The solar wind model used in the present study is an improvement over our previous wind model (cf. Jacobs et al. 2005) and is based on a wind model developed by Groth et al. (2000). This model represents the solar wind during the solar minimum and includes an artificial heating/cooling source term in the momentum equation. This source term produces the right ratio of velocities at the poles and in the equatorial plane. In this new version of our model, the density at the inner boundary ($r=R_\odot$) is decreased by a factor of two at the equator and by a factor of six at the pole in order to fit the observations (Gallagher et al. 1999). This density profile at the inner ($r=R_\odot$) boundary is given by

\begin{displaymath}\rho = \rho_0 \left(1 - \frac{2}{3} \cos^2(\theta) \right),
\end{displaymath} (1)

where $\theta$ represents the colatitude and where $\rho_0$, the number density at the equator, is equal to $5\times 10^{7}$ cm-3.

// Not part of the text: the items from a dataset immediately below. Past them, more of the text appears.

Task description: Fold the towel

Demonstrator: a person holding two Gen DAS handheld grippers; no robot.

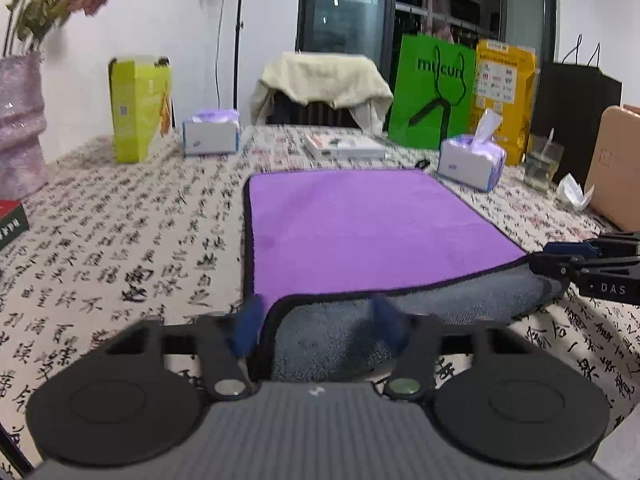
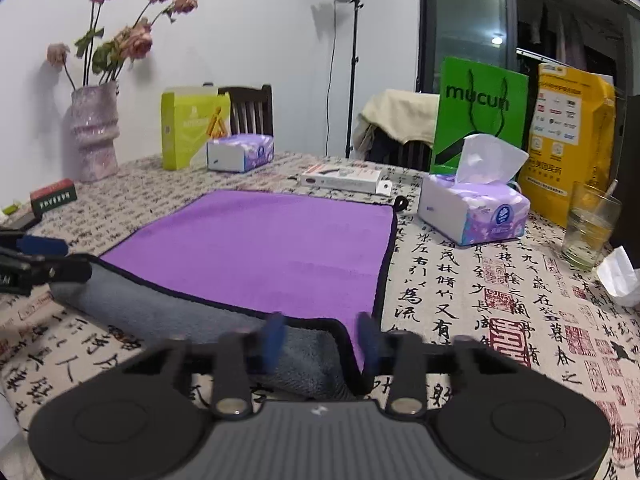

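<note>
A purple towel (image 1: pixel 360 224) with a grey underside and black trim lies on the patterned tablecloth; its near edge is rolled up, showing grey (image 1: pixel 332 340). It also shows in the right wrist view (image 2: pixel 264 248). My left gripper (image 1: pixel 320 320) is open, its blue fingers either side of the towel's near left corner. My right gripper (image 2: pixel 320 336) is open, straddling the near right corner. Each gripper shows in the other's view, the right one (image 1: pixel 560 258) and the left one (image 2: pixel 60 256), both at the towel's near edge.
Tissue packs (image 2: pixel 476 208) (image 1: pixel 210 132) stand by the towel's far corners. A flat white box (image 2: pixel 344 178), a green bag (image 2: pixel 476 112), a yellow bag (image 2: pixel 568 136), a glass (image 2: pixel 592 224), a yellow-green box (image 1: pixel 138 108) and a vase (image 2: pixel 96 136) line the table's far side and edges.
</note>
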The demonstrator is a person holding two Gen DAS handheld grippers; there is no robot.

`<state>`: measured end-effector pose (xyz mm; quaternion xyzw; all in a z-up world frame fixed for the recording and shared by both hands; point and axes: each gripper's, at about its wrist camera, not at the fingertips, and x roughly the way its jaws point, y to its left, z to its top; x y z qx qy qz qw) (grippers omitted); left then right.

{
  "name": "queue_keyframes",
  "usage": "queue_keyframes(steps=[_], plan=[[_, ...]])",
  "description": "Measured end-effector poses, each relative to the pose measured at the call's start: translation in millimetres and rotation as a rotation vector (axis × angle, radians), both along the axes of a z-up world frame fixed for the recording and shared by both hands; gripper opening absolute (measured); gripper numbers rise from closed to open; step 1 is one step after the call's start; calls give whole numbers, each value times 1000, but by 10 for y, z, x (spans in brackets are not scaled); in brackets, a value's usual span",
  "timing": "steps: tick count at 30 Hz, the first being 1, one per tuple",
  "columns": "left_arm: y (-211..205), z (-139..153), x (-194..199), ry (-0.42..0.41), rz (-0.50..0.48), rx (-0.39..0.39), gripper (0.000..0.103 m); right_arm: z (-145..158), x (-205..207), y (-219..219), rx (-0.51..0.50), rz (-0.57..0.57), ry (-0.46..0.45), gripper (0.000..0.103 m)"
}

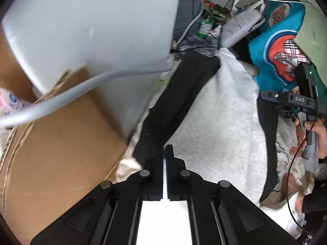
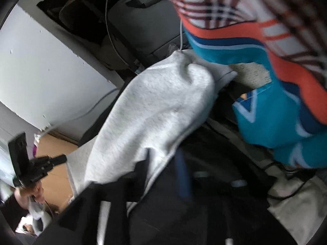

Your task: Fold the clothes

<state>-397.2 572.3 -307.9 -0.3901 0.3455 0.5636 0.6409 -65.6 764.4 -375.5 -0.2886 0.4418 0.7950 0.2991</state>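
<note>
Left gripper (image 1: 165, 149) pressed together, empty, over black garment (image 1: 173, 102); right gripper's (image 2: 184, 179) spread unclear — no legible writing.

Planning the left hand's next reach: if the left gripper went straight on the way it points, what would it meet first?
Probably the black garment lying just beyond the left gripper, beside the white fleece; depth is unclear.

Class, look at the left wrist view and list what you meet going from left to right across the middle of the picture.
Cardboard box → black garment → white fleecy garment → teal printed cloth → right gripper held in a hand.
</note>
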Motion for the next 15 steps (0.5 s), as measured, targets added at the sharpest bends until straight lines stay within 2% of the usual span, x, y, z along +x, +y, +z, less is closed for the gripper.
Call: queue_keyframes(steps=[1, 3, 5, 6, 7, 8, 15], plan=[[-14, -12, -27, -2, 8, -1, 1, -18, -26, 10, -7, -6, 8, 55], [-51, -30, -94, -6, 19, -2, 1, -81, -85, 34, -23, -19, 11, 55], [-63, -43, -128, -13, 23, 2, 1, -160, -132, 76, -47, -37, 4, 51], [-60, -47, -134, -15, 23, 5, 1, -188, -137, 94, -55, -47, -4, 34], [-59, -44, -136, -15, 21, 11, 1, -202, -136, 109, -58, -54, -15, 8], [-57, -35, -134, -15, 21, 19, 1, -210, -124, 122, -64, -59, -18, 5], [22, -67, -69, -6, 30, 35, 1, -131, 50, 76, -66, -88, -11, 4]])
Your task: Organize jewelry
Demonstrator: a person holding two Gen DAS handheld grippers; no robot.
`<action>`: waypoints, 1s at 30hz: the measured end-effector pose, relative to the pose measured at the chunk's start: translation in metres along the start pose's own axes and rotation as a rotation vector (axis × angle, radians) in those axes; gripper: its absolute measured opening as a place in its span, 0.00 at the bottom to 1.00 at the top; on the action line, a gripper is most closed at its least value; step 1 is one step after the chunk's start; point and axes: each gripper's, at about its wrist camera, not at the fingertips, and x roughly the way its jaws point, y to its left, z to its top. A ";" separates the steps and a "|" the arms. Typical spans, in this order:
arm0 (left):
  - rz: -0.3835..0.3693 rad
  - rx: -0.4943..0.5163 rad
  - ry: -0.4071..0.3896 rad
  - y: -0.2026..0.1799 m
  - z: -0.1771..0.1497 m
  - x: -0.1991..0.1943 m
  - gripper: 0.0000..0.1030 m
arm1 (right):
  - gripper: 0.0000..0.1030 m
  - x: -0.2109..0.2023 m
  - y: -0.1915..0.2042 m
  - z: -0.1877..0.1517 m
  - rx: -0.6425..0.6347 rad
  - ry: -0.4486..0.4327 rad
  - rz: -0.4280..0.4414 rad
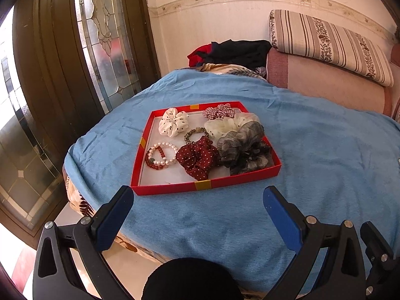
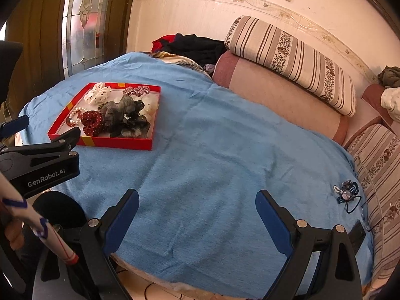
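My left gripper (image 1: 198,197) hangs over the near edge of the blue cloth (image 1: 312,150), its two blue-padded fingers (image 1: 281,212) spread wide with nothing between them. My right gripper (image 2: 197,203) is the same: fingers wide apart, empty, above bare cloth. The cloth is a soft, slightly creased knit draped over a rounded surface.

Straight ahead of the left gripper sits the tray (image 1: 207,183), a shallow square of red card with gold patches on its rim and a pale floor. In it I count five fabric scrunchies: a white one with black dots (image 1: 173,122), a small red-check one (image 1: 220,111), a sheer cream one (image 1: 230,125), a dark red one with white dots (image 1: 197,160), and a big ruffled grey-black one (image 1: 245,147) that overlaps the cream one. There are also three rings of beads: a pearl bracelet (image 1: 165,153), a red bead bracelet (image 1: 153,158) crossing it, and a thin speckled band (image 1: 196,133) in the middle.

The right wrist view shows what the left one does not: a dark blue hair tie (image 2: 347,195) with a round clear stone and small beads, lying alone on the cloth at the far right, well apart from the tray. It also shows my left gripper from the side, low at the tray's near corner.

Behind lie a striped bolster (image 1: 330,45) and a pile of dark clothes (image 1: 237,51).
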 end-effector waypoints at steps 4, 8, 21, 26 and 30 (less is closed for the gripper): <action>0.008 -0.016 -0.001 0.006 0.000 0.001 1.00 | 0.94 0.000 0.002 0.000 -0.002 0.001 0.009; 0.017 -0.032 -0.003 0.012 0.001 0.001 1.00 | 0.94 -0.002 0.007 0.001 -0.009 -0.005 0.016; 0.023 -0.032 -0.017 0.015 -0.001 -0.003 1.00 | 0.94 -0.007 0.011 0.000 -0.015 -0.010 0.017; 0.024 -0.031 -0.017 0.014 -0.002 -0.004 1.00 | 0.94 -0.008 0.010 -0.001 -0.008 -0.008 0.023; 0.024 -0.030 -0.021 0.014 -0.002 -0.004 1.00 | 0.94 -0.009 0.010 -0.001 -0.006 -0.009 0.024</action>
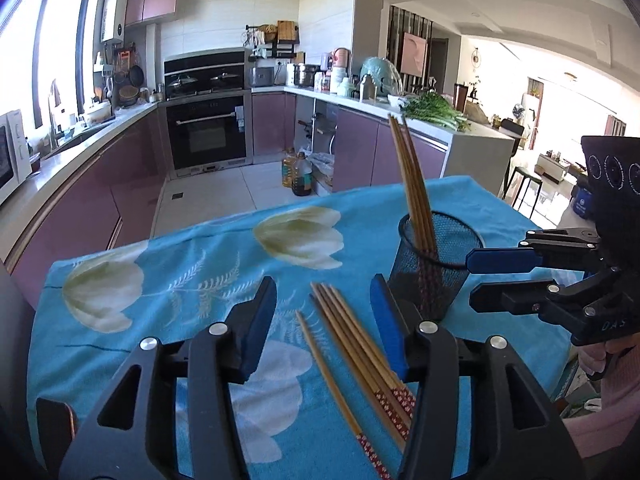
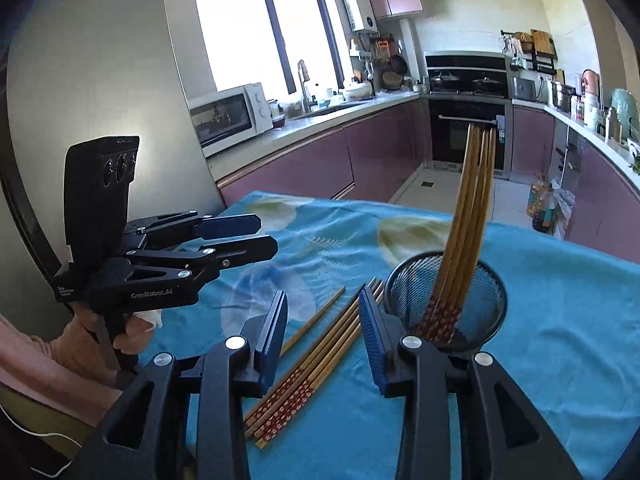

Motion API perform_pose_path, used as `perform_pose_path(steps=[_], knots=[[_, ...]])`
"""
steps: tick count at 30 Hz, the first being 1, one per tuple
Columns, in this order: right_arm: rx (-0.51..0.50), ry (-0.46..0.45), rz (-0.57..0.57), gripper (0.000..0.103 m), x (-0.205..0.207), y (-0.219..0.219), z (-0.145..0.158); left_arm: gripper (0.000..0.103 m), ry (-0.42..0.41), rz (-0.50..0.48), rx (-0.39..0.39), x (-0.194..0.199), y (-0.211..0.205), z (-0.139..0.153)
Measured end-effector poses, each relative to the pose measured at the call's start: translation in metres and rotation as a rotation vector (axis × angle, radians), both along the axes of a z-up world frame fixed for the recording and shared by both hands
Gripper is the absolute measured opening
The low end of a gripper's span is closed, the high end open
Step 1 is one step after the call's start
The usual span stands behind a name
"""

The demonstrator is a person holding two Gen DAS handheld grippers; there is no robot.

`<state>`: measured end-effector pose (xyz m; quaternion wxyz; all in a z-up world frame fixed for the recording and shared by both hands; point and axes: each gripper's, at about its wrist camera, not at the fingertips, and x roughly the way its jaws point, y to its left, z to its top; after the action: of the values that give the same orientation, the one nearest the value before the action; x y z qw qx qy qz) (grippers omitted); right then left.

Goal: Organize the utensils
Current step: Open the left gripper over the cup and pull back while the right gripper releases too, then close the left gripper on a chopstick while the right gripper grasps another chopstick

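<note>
The blue tulip-print tablecloth [image 1: 192, 264] spreads under both grippers. The black mesh holder [image 1: 436, 264] stands just ahead and to the right of the left gripper [image 1: 324, 320], and just ahead of the right gripper [image 2: 322, 328] on its right-finger side; several chopsticks [image 1: 412, 184] already lean upright in it. The loose bundle of chopsticks [image 2: 316, 364] lies flat on the cloth between the right gripper's spread fingers, patterned ends toward the camera, with one stray chopstick [image 1: 324, 372] just beside the bundle. Both grippers are apart and empty. The step in hand looks like picking up the lying sticks. To do it well, I would lower one gripper squarely over the bundle, close across the sticks near mid-length so they stay parallel, then tip them patterned end down into the holder
</note>
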<state>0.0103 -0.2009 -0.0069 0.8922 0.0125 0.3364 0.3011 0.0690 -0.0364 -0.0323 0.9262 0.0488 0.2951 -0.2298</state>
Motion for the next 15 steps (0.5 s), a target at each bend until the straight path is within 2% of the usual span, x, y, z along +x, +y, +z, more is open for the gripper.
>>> perform_pose_path(steps=[6,10,15], knots=[[-0.011,0.13,-0.024,0.035,0.005,0.012,-0.04,0.048,0.107,0.03,0.03,0.001,0.009,-0.039],[-0.017,0.199,-0.057,0.035,0.013,0.015,-0.06,0.048,0.153,0.033,0.045,0.004,-0.003,-0.056],[-0.05,0.223,-0.076,0.035,0.016,0.025,-0.07,0.047,0.204,0.034,0.063,0.007,-0.006,-0.072]])
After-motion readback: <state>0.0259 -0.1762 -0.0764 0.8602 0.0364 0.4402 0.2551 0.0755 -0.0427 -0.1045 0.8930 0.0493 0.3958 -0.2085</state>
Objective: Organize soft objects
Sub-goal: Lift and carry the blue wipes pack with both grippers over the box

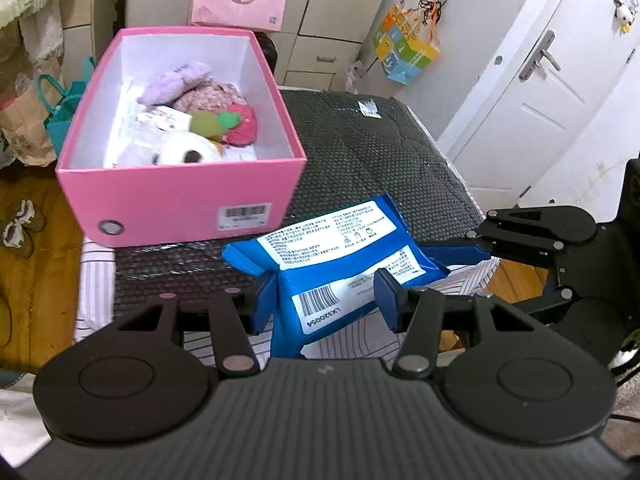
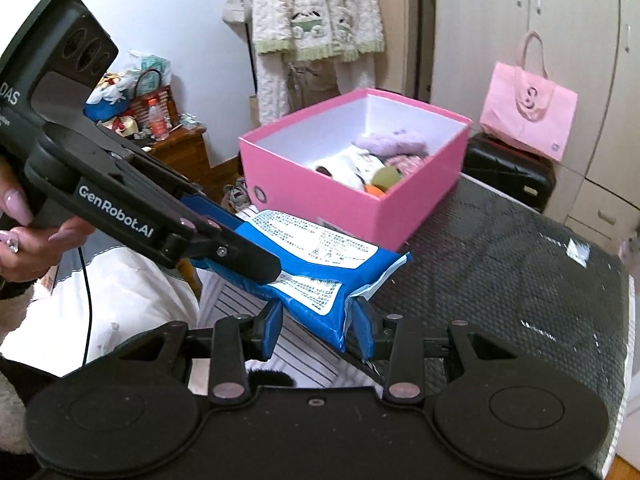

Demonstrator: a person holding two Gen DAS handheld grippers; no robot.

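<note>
Both claws are on the blue packet (image 1: 340,264) now, one at each end, and it hangs between them above the dark mesh mat (image 1: 360,152). The left claw (image 1: 326,300) pinches the near end of it, blue pads pressed into the wrapper on either side of the barcode label. The right claw (image 2: 318,320) pinches the other end (the crimped seam sticks out past its right pad).

Ahead and to the left of the left claw sits the pink box (image 1: 180,196), open on top, with soft toys already inside: a purple plush (image 1: 176,82), a red strawberry toy (image 1: 240,124) and a white plush (image 1: 180,152). From the right claw the pink box lies straight ahead, past the packet, with nothing between packet and box wall.

Beyond the box stands a pink paper bag (image 2: 528,108) on a black case (image 2: 508,168). A hand (image 2: 28,236) grips the left claw's handle.
</note>
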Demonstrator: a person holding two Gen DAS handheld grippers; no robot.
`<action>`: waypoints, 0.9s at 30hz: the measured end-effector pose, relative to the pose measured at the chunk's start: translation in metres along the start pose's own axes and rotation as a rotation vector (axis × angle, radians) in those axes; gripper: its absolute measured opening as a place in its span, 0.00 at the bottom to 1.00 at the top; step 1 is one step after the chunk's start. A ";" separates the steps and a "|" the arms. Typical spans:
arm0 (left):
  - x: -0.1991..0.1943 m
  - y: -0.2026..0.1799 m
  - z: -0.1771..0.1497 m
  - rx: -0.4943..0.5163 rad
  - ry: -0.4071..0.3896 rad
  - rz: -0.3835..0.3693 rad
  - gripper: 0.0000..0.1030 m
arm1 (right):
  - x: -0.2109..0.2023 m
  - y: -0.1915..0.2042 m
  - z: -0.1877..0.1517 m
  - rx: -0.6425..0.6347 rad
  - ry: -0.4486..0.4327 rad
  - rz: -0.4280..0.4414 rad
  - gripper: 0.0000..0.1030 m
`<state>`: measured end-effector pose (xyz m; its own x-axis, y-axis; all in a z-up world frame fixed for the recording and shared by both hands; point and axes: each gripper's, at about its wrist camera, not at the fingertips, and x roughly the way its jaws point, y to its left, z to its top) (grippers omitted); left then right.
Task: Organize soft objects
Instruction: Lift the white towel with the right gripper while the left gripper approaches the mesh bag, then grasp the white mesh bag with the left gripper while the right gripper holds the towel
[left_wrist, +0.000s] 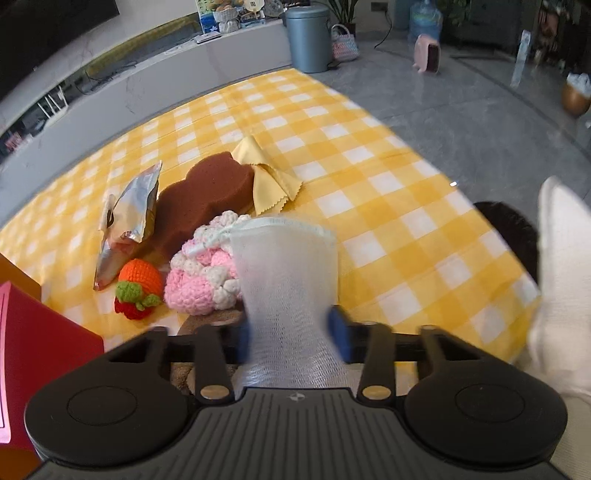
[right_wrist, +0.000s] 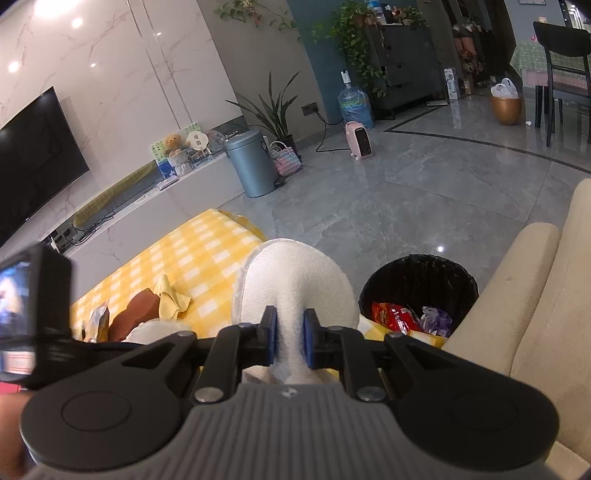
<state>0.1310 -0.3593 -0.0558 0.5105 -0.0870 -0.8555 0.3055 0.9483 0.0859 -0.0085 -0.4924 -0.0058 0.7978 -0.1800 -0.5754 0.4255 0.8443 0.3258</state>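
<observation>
Two grips: left gripper (left_wrist: 293, 334) clenched on limp mesh bag (left_wrist: 284, 254) just beside pink crochet (left_wrist: 199, 280); right gripper (right_wrist: 290, 338) pinching fluffy white cloth (right_wrist: 295, 280); we judge both light, floppy; hold near bunched edge.

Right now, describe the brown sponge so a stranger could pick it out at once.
Find the yellow-and-white checked cloth covering the table. In the pile of soft things on it, the brown sponge lies between a silver foil packet and a yellow wiping cloth. It alone is dark brown with a wavy outline.
</observation>
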 end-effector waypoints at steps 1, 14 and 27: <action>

Figure 1 displays the density, velocity vectors, and magnetic field lines of our solar wind model up to 15 $R_\odot$. This model succeeds in reproducing the fast solar wind at the poles and the observed sharp density gradients between open and closed magnetic regions. Figure 2 shows the density, radial velocity, magnetic field, and temperature profiles of the wind model at 1 AU on top of the in situ measurements obtained by the Ulysses spacecraft. This figure indicates that the background solar wind agrees both qualitatively and quantitatively with Ulysses solar minimum observations.


  \begin{figure}
\par\includegraphics[angle=90,width=8.4cm,clip]{1022fig2.eps}
\end{figure} Figure 2: Comparison between Ulysses data (blue dots) and our wind model at 1 AU (black curves). The Ulysses data were measured between November 1, 1994 and August 1, 1995 when the spacecraft was situated between 1.34 and 2.03 AU from the Sun.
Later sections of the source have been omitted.